Anyway - sorry to be so disparaging because I really liked the story and the rest of the direct writing and descriptive style. But, even though Daniel is from Missouri I think he could use a cultural technical advisor/editor now and then.

Ted Fry

Ozark Teacher 5 pts

Mr. Fry, you seem rather bitter in your critique of Mr. Woodrell's book. I believe the area of Missouri you are from would be close to "Lake of the Ozarks" and a far cry from the mountainous, rugged, and isolated terrain and culture depicted in Winter's Bone. I, however, am from the thick of the mountainous terrain and culture depicted in the story. I've used the word scrub and I have a wonderful picture of my daughter and all the frogs she shot out of our pond with her Daddy's 22. But my point is, it's a story, a work of fiction. To demote the content because of a few archaic words the author chose to use seems petty.

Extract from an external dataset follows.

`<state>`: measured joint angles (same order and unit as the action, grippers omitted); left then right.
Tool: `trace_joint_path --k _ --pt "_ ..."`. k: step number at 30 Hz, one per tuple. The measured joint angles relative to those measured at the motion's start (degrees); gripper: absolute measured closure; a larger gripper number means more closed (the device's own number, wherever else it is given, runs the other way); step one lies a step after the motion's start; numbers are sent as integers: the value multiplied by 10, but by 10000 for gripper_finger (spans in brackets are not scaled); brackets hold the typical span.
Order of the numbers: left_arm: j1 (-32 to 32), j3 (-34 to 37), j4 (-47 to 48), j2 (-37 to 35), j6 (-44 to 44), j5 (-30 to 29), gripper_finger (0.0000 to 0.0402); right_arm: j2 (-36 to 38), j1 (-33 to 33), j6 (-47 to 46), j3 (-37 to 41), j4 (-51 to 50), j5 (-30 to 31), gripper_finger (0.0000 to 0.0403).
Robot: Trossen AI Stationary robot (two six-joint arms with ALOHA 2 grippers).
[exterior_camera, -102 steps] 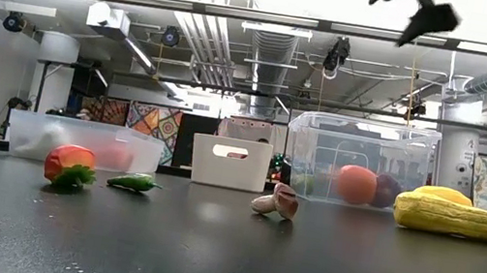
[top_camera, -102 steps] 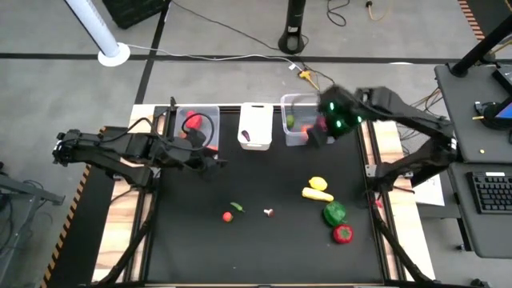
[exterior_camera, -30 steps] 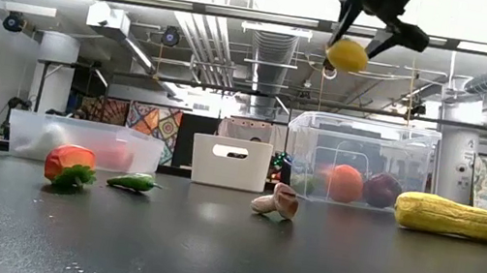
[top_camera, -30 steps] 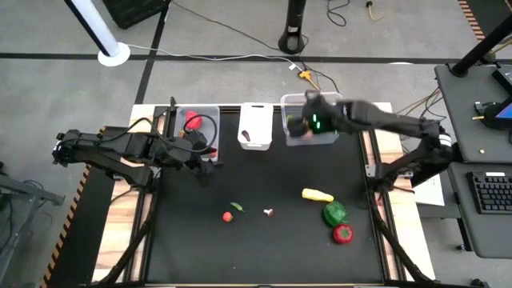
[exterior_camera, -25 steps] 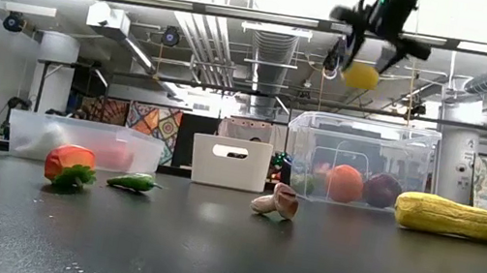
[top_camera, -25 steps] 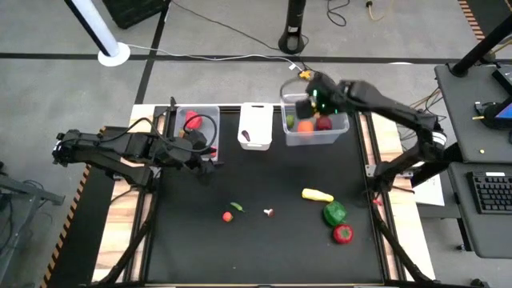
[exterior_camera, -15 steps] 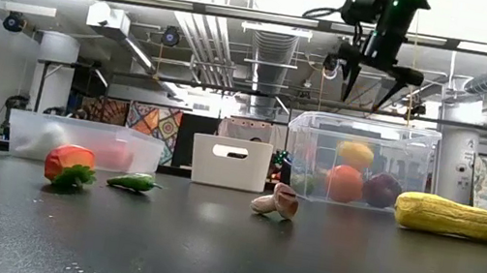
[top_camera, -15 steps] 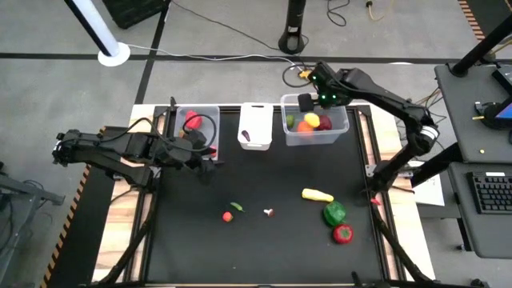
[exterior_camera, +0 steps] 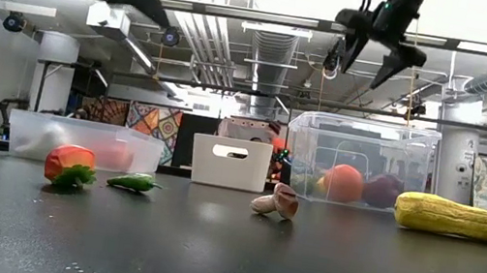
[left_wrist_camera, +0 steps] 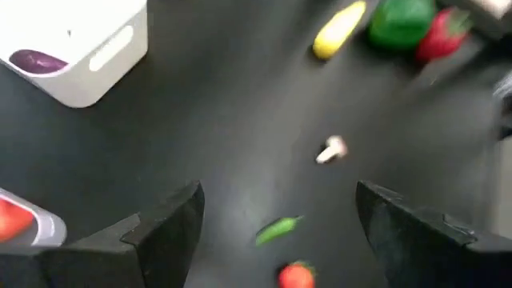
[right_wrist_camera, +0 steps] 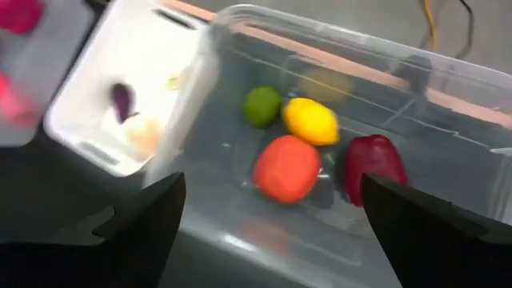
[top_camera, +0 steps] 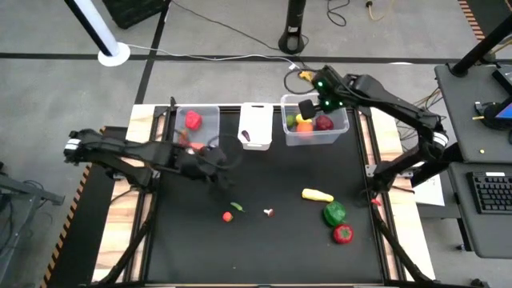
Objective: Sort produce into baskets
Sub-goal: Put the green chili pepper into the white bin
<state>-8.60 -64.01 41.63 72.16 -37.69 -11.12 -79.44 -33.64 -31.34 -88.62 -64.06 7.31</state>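
My right gripper (top_camera: 307,106) is open and empty above the wider clear tub (top_camera: 342,126) at the far right. The tub holds a yellow lemon (right_wrist_camera: 312,120), a lime (right_wrist_camera: 262,106), an orange (right_wrist_camera: 288,169) and a dark red fruit (right_wrist_camera: 373,160). My left gripper (top_camera: 219,165) is open and empty above the mat, near the left clear tub (top_camera: 210,112). A green chili (left_wrist_camera: 278,230), a small tomato (left_wrist_camera: 297,276) and white garlic (left_wrist_camera: 330,150) lie on the mat beyond it.
The white tub (top_camera: 255,126) holds a purple onion (left_wrist_camera: 38,60). The left clear tub holds a red pepper (top_camera: 193,120). A long yellow vegetable (top_camera: 317,194), a green pepper (top_camera: 334,213) and a red pepper (top_camera: 342,234) lie at the mat's right near side.
My right gripper has carried the lemon over the wider clear tub, opened and let it go. The lemon has fallen into the tub beside the orange. My left gripper has gone toward the table's right and near edges, out over the mat.
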Motion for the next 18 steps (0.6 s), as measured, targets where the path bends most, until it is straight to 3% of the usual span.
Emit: trace_joint_path --k 11,18 --pt "-8 1 -9 169 186 28 99 29 75 -1 0 0 24 37" --pt "-9 1 -67 254 226 73 109 26 84 0 2 0 33 37"
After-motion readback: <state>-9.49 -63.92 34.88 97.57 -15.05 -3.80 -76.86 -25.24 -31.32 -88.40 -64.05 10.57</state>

This is an excellent film and would love to see it win some awards. John Hawkes as Ree uncle does a fantastic job. It is a film full of family love and hatred as most families tend to be. If you rent this film be sure to watch the extras as it does a great job of telling how the film was made. There are scenes in this film that one will not forget for a long time. The soundtrack has some great mountain songs that as a boy growing up in North Georgia I recall hearing.

I agree. This is an exceptional film based on a terrific book. I watched "Winter’s Bone" the other night and gave it 5 stars. That was a bit over generous, 4 should have been plenty. But I got caught up in how the film makers stayed true to the feel of Woodrell’s book; its bleakness, the stoicism of the people, the understated story telling. Really incredible casting. It’s a piece of art and it probably didn’t make any money but I hope it will get some notice come big award-time. Jennifer Lawrence is spot-on terrific as Ree and the guy from "Deadwood", John Hawkes, is totally believable as her often irrational uncle. Or is that a type of "rational" I don't understand? It's nice to see an American film that doesn't pander to the audience.